Thomas Wolfe’s novel You Can’t Go Home Again was published on September 18, 1940, two years (almost to the day) after Wolfe’s death at the age of 37. It tells the story of a famous novelist who returns to his hometown to find himself hated there for using the townspeople’s private stories in his books.
It was the final book in his four-volume autobiographical cycle which began with Look Homeward Angel in 1929.
Wolfe was famously a nightmare for his editors since he wrote voluminously and relied on them to whittle his manuscripts down to manageable size. Max Perkins did this for Look Homeward Angel, which Wolfe submitted at 1100 pages, and Of Time and the River, the first two books in the quartet.

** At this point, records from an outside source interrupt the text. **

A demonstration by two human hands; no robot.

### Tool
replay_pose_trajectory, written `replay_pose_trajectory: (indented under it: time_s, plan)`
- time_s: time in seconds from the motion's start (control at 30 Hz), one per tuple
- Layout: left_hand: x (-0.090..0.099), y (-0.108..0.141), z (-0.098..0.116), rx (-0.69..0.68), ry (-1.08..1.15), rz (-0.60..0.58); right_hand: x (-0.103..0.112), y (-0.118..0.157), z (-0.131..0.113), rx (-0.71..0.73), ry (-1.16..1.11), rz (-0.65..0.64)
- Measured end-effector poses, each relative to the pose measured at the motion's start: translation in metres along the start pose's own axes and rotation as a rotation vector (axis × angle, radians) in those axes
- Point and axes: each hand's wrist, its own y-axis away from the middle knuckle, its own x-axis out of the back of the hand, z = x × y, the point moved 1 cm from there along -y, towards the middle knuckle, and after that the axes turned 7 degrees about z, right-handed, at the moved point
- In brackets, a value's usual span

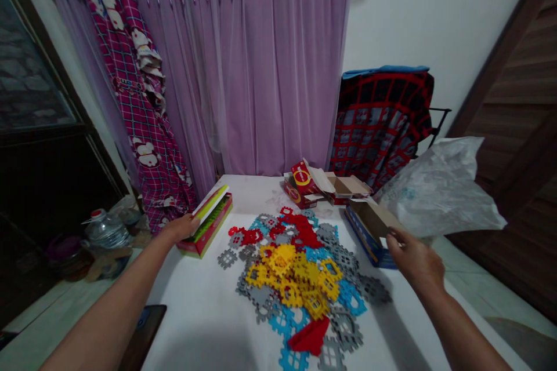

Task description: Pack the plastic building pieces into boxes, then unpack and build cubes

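My left hand [186, 228] is closed on the lid edge of a red and green box [212, 228] at the table's left; green pieces show inside it. On the right, my right hand [416, 259] pinches the near edge of an open dark blue box [364, 235], whose inside is brown cardboard. Between the two boxes lies a spread heap of plastic building pieces: yellow ones [300, 272] in the middle, red ones [304, 231] behind, grey ones [346, 324] and blue ones [351, 297] around them.
Open red boxes [304, 181] stand at the back of the white table [200, 307]. A clear plastic bag [444, 188] is beyond the right edge. A dark phone [145, 333] lies at the front left. Water bottles [107, 231] stand on the floor at left.
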Motion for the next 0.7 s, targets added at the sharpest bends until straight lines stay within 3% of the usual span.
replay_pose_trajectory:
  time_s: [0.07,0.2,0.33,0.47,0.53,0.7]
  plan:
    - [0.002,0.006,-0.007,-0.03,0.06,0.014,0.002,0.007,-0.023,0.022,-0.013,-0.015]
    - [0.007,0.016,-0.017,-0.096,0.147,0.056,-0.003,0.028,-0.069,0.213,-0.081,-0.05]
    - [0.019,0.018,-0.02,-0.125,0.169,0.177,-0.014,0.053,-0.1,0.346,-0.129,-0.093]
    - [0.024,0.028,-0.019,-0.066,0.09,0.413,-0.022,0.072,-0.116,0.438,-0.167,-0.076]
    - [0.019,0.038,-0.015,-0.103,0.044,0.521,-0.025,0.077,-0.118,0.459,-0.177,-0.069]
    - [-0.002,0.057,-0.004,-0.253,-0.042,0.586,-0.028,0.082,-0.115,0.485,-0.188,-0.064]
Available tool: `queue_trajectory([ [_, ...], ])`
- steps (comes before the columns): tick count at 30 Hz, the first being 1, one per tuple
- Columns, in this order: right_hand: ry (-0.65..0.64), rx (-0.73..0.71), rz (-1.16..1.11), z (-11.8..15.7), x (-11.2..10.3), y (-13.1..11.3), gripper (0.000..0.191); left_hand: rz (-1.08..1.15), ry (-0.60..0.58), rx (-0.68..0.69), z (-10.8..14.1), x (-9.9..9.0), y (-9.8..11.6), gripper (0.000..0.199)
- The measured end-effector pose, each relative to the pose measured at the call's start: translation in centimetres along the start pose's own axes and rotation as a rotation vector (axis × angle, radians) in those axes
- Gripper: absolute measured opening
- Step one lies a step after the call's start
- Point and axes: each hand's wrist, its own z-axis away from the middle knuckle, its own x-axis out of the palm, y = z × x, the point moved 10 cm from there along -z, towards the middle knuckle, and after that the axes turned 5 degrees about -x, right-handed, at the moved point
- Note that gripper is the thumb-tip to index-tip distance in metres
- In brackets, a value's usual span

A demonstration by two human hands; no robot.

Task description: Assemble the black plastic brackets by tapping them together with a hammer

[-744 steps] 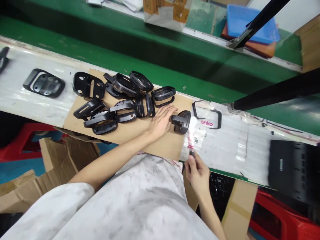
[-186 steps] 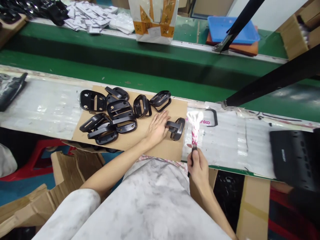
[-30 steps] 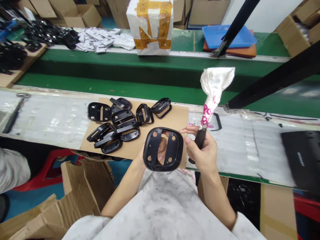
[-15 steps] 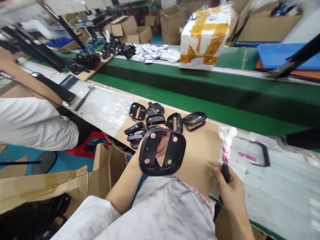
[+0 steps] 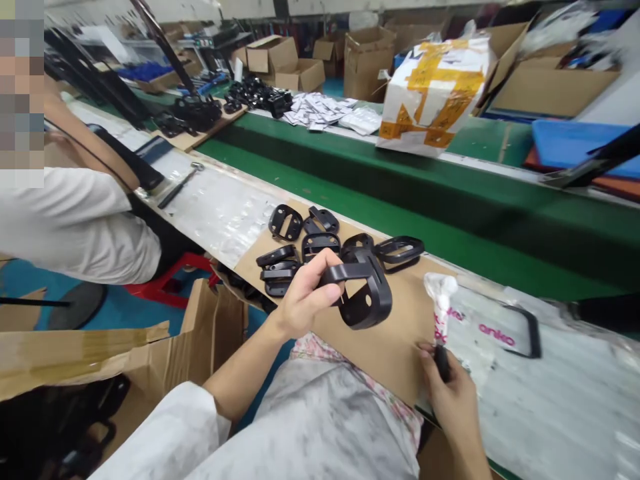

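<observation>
My left hand is closed round the strap-like grip of a black plastic handle piece with a rounded-square base. The piece is raised over a brown cardboard sheet, tilted, with its base toward the right. My right hand is wrapped round the black handle of a tool. White plastic with pink print covers the tool's head, so its kind is hidden. Several similar black pieces lie on the far left part of the sheet, just beyond my left hand.
To the left sits another person, whose white sleeve shows, on a red stool. An open carton with black parts stands at lower left. A black U-shaped frame lies on the right. Past the green channel stands a taped white box.
My left hand has turned the handle piece: its flat, holed base faced me before, and now its grip and side show. My right hand keeps hold of the tool. The view has shifted slightly.
</observation>
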Motion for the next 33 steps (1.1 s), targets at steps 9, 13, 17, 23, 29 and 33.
queue_trajectory([
  [9,-0.057,0.096,-0.435,1.6,0.8,-1.7,0.049,-0.665,-0.363,0.399,-0.5,8.3,3.9,0.005],
  [13,-0.014,-0.070,-0.637,1.3,-0.1,-6.6,0.044,-0.609,-0.439,0.290,-1.3,9.6,3.1,0.009],
  [17,0.003,-0.190,-0.731,0.9,-1.0,-10.2,0.033,-0.499,-0.489,0.201,-1.3,10.3,2.6,0.020],
  [23,-0.026,-0.109,-0.755,0.6,-0.4,-11.0,0.038,-0.546,-0.483,0.264,-1.2,10.5,2.6,0.017],
  [29,-0.028,-0.054,-0.778,0.8,0.3,-10.4,0.036,-0.683,-0.255,0.527,-0.1,8.9,2.8,0.026],
  [33,-0.005,-0.034,-0.785,0.8,0.5,-9.8,0.037,-0.457,-0.024,0.378,0.3,6.4,0.9,0.058],
])
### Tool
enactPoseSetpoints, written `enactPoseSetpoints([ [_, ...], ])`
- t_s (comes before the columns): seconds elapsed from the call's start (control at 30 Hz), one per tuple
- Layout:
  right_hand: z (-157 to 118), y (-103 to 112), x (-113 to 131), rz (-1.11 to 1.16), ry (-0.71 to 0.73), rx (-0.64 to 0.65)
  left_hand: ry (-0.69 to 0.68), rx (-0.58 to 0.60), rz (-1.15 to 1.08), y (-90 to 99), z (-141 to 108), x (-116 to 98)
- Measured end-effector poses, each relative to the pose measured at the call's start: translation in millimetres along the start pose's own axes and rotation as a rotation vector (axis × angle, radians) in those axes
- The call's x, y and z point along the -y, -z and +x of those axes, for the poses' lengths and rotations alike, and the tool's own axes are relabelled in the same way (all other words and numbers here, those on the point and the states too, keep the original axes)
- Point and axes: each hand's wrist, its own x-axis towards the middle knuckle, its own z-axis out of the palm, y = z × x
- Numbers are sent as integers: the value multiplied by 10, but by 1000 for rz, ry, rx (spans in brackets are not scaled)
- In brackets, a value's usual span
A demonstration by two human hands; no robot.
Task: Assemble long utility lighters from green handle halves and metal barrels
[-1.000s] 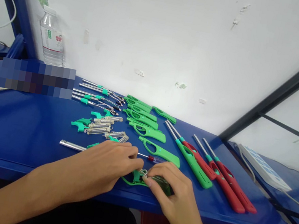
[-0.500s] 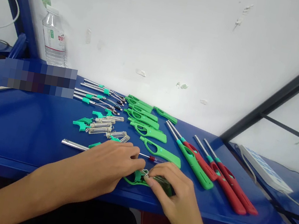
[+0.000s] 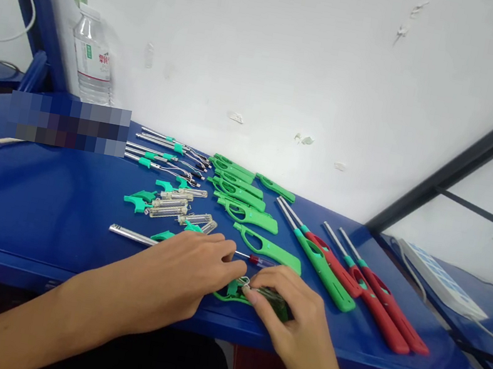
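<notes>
A partly assembled green lighter body (image 3: 233, 298) lies at the table's front edge, its inside facing up, with a dark part at its right end. My left hand (image 3: 193, 270) bends over its left end, fingers closed on the lighter's parts; their tips are hidden. My right hand (image 3: 295, 311) lies across the right end, thumb and forefinger pinching at a white wire (image 3: 246, 282). From under the left hand a metal lighter tube (image 3: 132, 235) sticks out to the left. Just behind the hands rests a screwdriver (image 3: 261, 262) with a red and clear handle.
Several green half shells (image 3: 248, 215) lie beyond the hands. Clear fuel tanks (image 3: 170, 210), teal triggers (image 3: 134, 203) and metal tubes with wires (image 3: 156, 156) lie to the left. Red lighters (image 3: 379, 310) and a green one (image 3: 326, 272) lie right. A water bottle (image 3: 92, 58) stands by the wall.
The view has shifted slightly. Both hands stay on the green lighter body, with only small finger movement at the white wire.
</notes>
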Motion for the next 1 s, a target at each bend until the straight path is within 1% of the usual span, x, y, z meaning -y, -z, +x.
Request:
enactPoseSetpoints([
  [0.13, -3, 0, 2, 1, 0, -1, -6, -12, -10, -25, -5, 7],
  [0.37, -6, -5, -26, -5, 23, -6, -68, -88, -14, -141, -24, 101],
  [0.63, 22, -1, -6, 23, 35, -5, -63, -92, -75, -116, -29, 105],
  [0.83, 18, -12, -28, 40, 74, -17, -70, -72, -105, -163, -58, 159],
  [1.0, 9, -17, -29, 30, 89, -28, -29, -61, -147, -156, -55, 181],
])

Edward Aswell had the daunting task of preparing the last two, The Web and the Rock and You Can’t Go Home Again, from 1.5 million words that Wolfe left behind at his death — enough for at least 10 average sized novels — in boxes and piles at his home.
To me this begs the question of who is the real author of the books. Maybe Perkins and Aswell should get co-author credit at least. It reminds me of the situation with Raymond Carver, a writer I love, and his editor Gordon Lish who seems to have pared down and rewritten many of Carver’s iconic stories.
I have to admit that I have never read a word of Thomas Wolfe. I don’t think he’s been in fashion for at least a generation. I don’t think he’s much read for pleasure these days, unlike his contemporaries Hemingway, Faulkner and Fitzgerald.